Pacific Coast Conference Champions Helms Foundation National Champions
- Conference: Pacific Coast Conference
- South
- Record: 25–2 (10–2 PCC)
- Head coach: John Bunn (7th season);
- Home arena: Stanford Pavilion

= 1936–37 Stanford Indians men's basketball team =

American college basketball season

The 1936–37 Stanford Indians men's basketball team represented Stanford University during the 1936–37 NCAA men's basketball season in the United States. The head coach was John Bunn, coaching in his seventh season with the Indians (now known as the Cardinal). The team finished the season with a 25–2 record. Later, the team was retroactively named the national champion by the Helms Athletic Foundation and was retroactively listed as the top-ranked team of the season by the Premo-Porretta Power Poll. Neither the Helms nor Premo-Porretta designations are recognized by the NCAA as official national championships, despite the NCAA referencing Helms's historical findings.
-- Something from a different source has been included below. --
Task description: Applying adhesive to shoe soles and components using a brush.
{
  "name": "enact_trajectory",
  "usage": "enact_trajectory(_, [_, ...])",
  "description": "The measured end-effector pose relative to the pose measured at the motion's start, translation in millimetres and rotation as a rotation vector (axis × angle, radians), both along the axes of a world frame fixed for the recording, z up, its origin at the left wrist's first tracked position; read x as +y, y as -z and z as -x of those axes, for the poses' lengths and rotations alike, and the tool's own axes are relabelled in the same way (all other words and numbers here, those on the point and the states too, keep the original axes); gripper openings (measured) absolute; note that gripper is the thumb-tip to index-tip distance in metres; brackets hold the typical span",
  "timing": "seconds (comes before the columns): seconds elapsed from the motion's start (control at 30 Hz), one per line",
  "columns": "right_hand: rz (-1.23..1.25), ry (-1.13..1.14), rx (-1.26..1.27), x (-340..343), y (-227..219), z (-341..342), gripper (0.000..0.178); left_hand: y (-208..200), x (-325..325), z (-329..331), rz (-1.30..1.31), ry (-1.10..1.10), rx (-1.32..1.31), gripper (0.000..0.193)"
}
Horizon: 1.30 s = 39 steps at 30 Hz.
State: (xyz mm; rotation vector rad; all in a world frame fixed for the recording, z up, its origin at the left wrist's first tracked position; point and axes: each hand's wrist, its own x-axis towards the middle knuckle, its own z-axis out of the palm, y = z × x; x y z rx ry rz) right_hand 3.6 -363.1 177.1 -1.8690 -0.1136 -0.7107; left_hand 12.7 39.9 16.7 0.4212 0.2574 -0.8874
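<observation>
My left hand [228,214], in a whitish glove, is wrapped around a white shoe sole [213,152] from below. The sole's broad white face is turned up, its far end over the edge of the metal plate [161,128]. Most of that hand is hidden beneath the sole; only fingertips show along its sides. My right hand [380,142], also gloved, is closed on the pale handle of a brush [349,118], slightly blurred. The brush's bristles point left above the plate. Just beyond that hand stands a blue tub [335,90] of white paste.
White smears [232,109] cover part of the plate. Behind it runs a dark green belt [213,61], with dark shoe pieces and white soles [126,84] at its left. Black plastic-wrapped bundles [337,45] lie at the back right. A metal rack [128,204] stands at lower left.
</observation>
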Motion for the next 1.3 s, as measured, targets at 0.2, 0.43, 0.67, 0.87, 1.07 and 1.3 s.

Hank Luisetti led the NCAA in scoring, was named a consensus All-American for the second consecutive season, and was named the Helms Foundation National Player of the Year. Luisetti was later inducted into the Naismith Memorial Basketball Hall of Fame.
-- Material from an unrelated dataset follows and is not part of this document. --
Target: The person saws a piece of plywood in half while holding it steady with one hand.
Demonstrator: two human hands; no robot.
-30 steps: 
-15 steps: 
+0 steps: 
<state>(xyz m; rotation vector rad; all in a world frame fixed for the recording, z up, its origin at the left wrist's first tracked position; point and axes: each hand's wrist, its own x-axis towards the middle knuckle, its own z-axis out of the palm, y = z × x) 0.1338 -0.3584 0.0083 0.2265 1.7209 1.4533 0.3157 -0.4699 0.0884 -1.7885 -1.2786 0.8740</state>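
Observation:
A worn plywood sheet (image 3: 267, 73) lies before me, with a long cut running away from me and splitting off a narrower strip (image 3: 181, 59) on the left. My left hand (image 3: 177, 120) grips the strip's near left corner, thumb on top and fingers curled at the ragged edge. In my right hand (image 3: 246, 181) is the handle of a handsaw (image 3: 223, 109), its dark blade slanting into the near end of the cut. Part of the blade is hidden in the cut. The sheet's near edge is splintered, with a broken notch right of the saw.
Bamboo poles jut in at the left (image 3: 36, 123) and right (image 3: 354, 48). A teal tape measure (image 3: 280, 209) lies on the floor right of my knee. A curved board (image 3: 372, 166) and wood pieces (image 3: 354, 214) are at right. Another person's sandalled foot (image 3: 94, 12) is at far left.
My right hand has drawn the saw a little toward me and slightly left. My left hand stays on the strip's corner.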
The National Invitation Tournament (NIT) debuted the next year, and the NCAA tournament in 1939.

==Schedule and results==

| Regular season |

| Date time, TV | Rank^{#} | Opponent^{#} | Result | Record | Site city, state |
Regular season
| * |  | California Aggies | W 41–16 | 1–0 | Stanford Pavilion Stanford, CA |
| * |  | Olympic Club | W 60–49 | 2–0 | Stanford Pavilion Stanford, CA |
| * |  | at San Jose State | W 31–24 | 3–0 | San Jose, CA |
| * |  | vs. Warrensburg State | W 51–31 | 4–0 | Kansas City, MO |
| * |  | Temple | W 45–38 | 5–0 | Stanford Pavilion Stanford, CA |
| 12/30/1936* |  | at Long Island | W 45–31 | 6–0 | New York, NY |
| * |  | at Canisius | W 39–29 | 7–0 | Buffalo, NY |
| * |  | at Western Reserve | W 67–27 | 8–0 | Cleveland, OH |
| * |  | at Hamline | W 58–26 | 9–0 | Saint Paul, MN |
| * |  | at Montana State |  |  | Bozeman, MT |
|  |  | UCLA | W 63–40 | 11–0 (1–0) | Stanford Pavilion Stanford, CA |
|  |  | UCLA | W 69–36 | 12–0 (2–0) | Stanford Pavilion Stanford, CA |
|  |  | at California | W 51–35 | 13–0 (3–0) | Haas Pavilion Berkeley, CA |
| * |  | Saint Mary's | W 50–23 | 14–0 | Stanford Pavilion Stanford, CA |
|  |  | at USC | L 39–42 | 14–1 (3–1) | Shrine Auditorium Los Angeles, CA |
|  |  | at USC | W 61–49 | 15–1 (4–1) | Shrine Auditorium Los Angeles, CA |
|  |  | California | W 50–37 | 16–1 (5–1) | Stanford Pavilion Stanford, CA |
| * |  | at San Francisco | W 51–34 | 17–1 | San Francisco Civic Auditorium San Francisco, CA |
|  |  | at UCLA | W 42–40 | 18–1 (6–1) | Men's Gym Los Angeles, CA |
|  |  | at UCLA | W 67–38 | 19–1 (7–1) | Men's Gym Los Angeles, CA |
|  |  | at California | W 36–32 | 20–1 (8–1) | Haas Pavilion Berkeley, CA |
| * |  | Santa Clara | W 54–25 | 21–1 | Stanford Pavilion Stanford, CA |
|  |  | USC | W 39–34 | 22–1 (9–1) | Stanford Pavilion Stanford, CA |
|  |  | USC | W 47–38 | 23–1 (10–1) | Stanford Pavilion Stanford, CA |
|  |  | California | L 31–44 | 23–2 (10–2) | Stanford Pavilion Stanford, CA |
Pacific Coast Conference Playoff Series
| 3/26/1937* |  | at Washington State | W 31–28 | 24–2 | WSC Gymnasium Pullman, WA |
| 3/27/1937* |  | at Washington State | W 41–40 | 25–2 | WSC Gymnasium Pullman, WA |
*Non-conference game. ^{#}Rankings from AP Poll. (#) Tournament seedings in parentheses.